А моя изоляция подходит к концу, и через шесть месяцев я надеюсь снова быть в форме, достаточной для нового побега. О первом побеге лишь говорили, о втором напишут на стенах тюрьмы. Нет сомнений, сбегу максимум через шесть месяцев.
Последняя ночь в изоляторе. Семнадцать тысяч пятьсот восемьдесят часов назад я вошел в камеру № 234. Дверь камеры за все это время открывалась всего один раз: когда меня вели к коменданту. Со мной говорили за это время всего четыре раза, если не считать нескольких слов, которыми я ежедневно, в считанные секунды, обмениваюсь с моим соседом.
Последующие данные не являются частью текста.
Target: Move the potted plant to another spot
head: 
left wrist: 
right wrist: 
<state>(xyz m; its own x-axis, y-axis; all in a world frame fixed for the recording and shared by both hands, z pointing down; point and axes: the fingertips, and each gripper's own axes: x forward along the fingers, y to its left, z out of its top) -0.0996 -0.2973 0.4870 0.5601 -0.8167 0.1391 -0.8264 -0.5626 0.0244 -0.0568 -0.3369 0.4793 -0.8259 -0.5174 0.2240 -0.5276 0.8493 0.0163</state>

Я тихо засыпаю, думая лишь об одном: завтра двери моей камеры окончательно откроются. Завтра увижу солнце, и, если меня пошлют на Королевский остров, буду дышать морским воздухом. Завтра я буду свободен. Меня разбирает смех. Что значит, свободен? Завтра ты начинаешь официально отбывать свой срок — пожизненную каторгу — и это ты называешь свободой? Знаю, знаю, но это ни в какое сравнение не идет с тем, что мне пришлось пережить здесь. В каком состоянии я застану Кложе и Матурета?
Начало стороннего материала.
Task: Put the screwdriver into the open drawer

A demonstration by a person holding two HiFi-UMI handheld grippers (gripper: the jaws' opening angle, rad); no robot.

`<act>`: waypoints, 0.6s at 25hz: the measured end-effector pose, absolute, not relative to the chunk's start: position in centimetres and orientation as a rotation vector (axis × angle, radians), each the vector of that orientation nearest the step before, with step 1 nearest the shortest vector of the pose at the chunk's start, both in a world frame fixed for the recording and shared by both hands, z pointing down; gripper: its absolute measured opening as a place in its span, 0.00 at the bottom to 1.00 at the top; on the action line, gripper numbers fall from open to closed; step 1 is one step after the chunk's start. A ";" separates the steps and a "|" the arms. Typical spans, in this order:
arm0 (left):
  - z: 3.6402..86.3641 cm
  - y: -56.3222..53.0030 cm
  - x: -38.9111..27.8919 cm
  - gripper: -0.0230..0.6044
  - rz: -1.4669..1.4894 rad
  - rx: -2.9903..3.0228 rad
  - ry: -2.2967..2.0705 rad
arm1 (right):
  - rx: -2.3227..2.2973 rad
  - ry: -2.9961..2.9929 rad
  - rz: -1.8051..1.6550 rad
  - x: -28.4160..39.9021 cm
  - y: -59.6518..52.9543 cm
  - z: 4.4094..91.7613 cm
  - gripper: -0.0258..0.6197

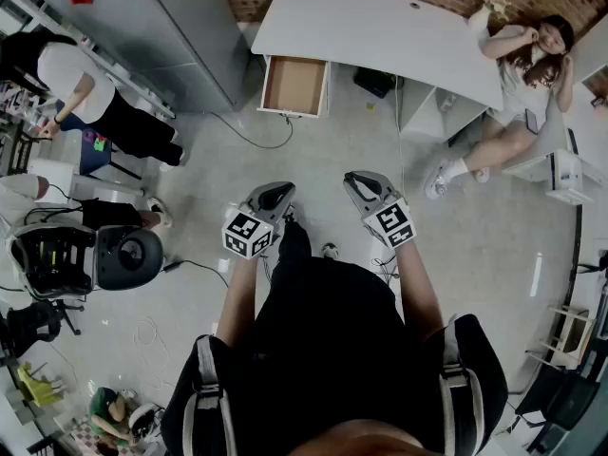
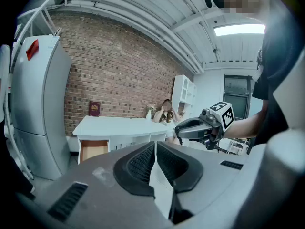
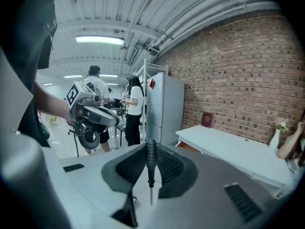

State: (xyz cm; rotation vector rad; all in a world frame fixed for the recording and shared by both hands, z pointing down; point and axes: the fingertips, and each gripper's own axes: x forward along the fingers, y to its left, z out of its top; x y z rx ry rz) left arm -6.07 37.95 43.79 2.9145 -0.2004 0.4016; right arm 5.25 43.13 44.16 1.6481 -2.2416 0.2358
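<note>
The screwdriver (image 3: pixel 151 163) is held in the right claw (image 3: pixel 150 149), pinched btw. the two black pads. In the right gripper view its long axis runs up-down in the frame, w/ the ribbed handle up at the claw tips and the thin metal shaft pointed toward the bottom edge. The claw is thus set narrow on the handle, not wide.

The left claw (image 2: pixel 155 147) is seen w/ its pads brought together and nothing btw. them, i.e. empty. In the head view both are held out ahead of the person at frame ctr, the left claw (image 1: pixel 274 196) just left of the right claw (image 1: pixel 363 186), apart from each other.

The drawer (image 1: pixel 294 85) is pulled out from the left end of the white counter (image 1: pixel 380 27), at upper ctr of the head view. Its wood-coloured inside is shown open to the top, and nothing can be made out in it. From the right claw it lies up and somewhat left in the frame, well apart, w/ bare floor (image 1: pixel 332 141) in btw. The left claw is placed a bit more in line w/ it, but the tool is carried by the right.

The carry is judged not yet finished: a reach up-left is needed, then the tool must be brought over the drawer mouth before release. A grey fridge (image 1: pixel 180 36) stands just left of the drawer.
</note>
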 end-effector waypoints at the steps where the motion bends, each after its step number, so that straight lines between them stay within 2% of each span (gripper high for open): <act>1: 43.8 37.9 -6.0 0.07 0.402 2.914 -0.200 | 1.647 -2.241 0.233 5.3 43.0 44.2 0.23; 15: 43.8 36.6 -5.7 0.07 0.400 2.912 -0.172 | 1.636 -2.259 0.236 4.9 41.7 44.0 0.23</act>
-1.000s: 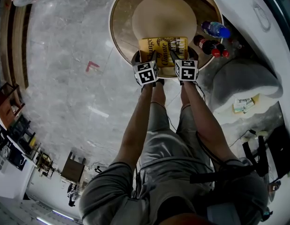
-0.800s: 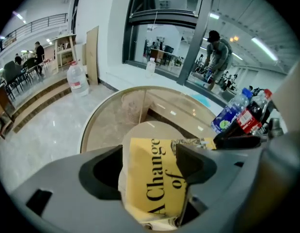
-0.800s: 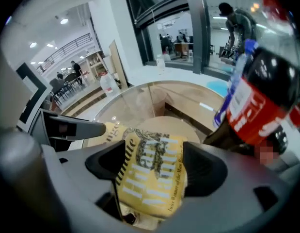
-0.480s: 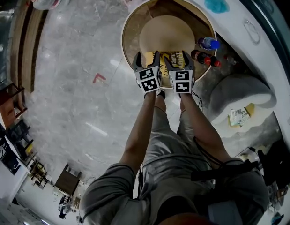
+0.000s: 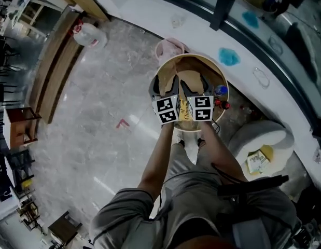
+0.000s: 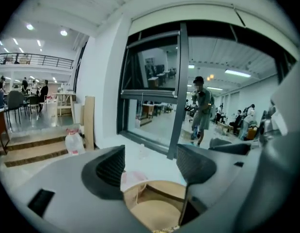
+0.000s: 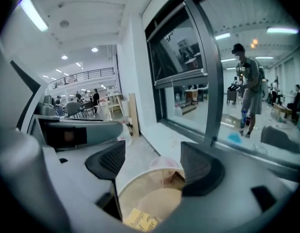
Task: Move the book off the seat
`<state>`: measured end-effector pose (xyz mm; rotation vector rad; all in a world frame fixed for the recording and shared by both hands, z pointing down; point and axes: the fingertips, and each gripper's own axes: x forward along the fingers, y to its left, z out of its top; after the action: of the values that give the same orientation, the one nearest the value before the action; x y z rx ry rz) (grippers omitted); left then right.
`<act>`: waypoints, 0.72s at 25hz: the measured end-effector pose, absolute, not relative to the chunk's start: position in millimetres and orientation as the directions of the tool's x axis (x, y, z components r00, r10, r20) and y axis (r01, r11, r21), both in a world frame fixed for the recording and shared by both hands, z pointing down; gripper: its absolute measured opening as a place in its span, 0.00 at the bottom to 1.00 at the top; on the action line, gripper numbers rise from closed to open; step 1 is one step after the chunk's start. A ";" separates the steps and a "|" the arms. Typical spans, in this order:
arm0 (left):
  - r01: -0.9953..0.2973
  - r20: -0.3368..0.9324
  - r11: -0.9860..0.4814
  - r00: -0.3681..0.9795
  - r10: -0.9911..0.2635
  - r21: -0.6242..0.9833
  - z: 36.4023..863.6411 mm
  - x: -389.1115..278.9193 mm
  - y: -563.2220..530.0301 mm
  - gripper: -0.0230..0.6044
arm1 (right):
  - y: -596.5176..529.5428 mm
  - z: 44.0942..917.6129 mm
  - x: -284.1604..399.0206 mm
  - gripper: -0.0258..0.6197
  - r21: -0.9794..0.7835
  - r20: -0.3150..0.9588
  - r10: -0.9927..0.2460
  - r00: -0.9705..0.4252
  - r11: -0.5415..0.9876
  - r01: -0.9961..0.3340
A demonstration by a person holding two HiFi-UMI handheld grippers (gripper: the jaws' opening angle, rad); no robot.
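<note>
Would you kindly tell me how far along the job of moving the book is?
Nothing done yet: the yellow book lies on the round tan-cushioned seat. Nothing in hand: left gripper and right gripper hover open, empty, above it. Left: grasping and moving it.

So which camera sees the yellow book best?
The right gripper view: the yellow book lies on the round seat, print showing. The head view shows only a yellow sliver between the marker cubes. The left gripper view catches a speck at its bottom edge.
</note>
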<state>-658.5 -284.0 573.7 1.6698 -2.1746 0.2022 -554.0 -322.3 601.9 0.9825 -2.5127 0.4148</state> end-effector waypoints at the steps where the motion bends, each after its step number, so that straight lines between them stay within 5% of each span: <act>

В 6 часов утра я получаю кофе и хлеб. Мне хочется сказать: «Вы ошибаетесь, я сегодня выхожу», но тут же спохватываюсь: я ведь страдаю «забывчивостью», и комендант вполне может влепить мне на месте тридцать суток карцера, если узнает, что я над ним посмеялся. Но, как бы там ни было, сегодня, 26 июня 1936 года, я, согласно закону, должен покинуть изолятор Сен-Жозефа. Через четыре месяца мне будет тридцать лет.
8 часов. Я съел всю порцию хлеба. В лагере еды будет вдоволь. Открывается моя дверь. Входят комендант и два надзирателя.
— Шарьер, ты отбыл свое наказание — сегодня 26 июня 1936 года. Идем с нами.
Я выхожу. Во дворе меня ослепляет солнечный свет. Я слабею. Ноги подкашиваются, а в глазах мелькают черные пятна. Я прошел всего пятьдесят метров, из них тридцать — на солнце.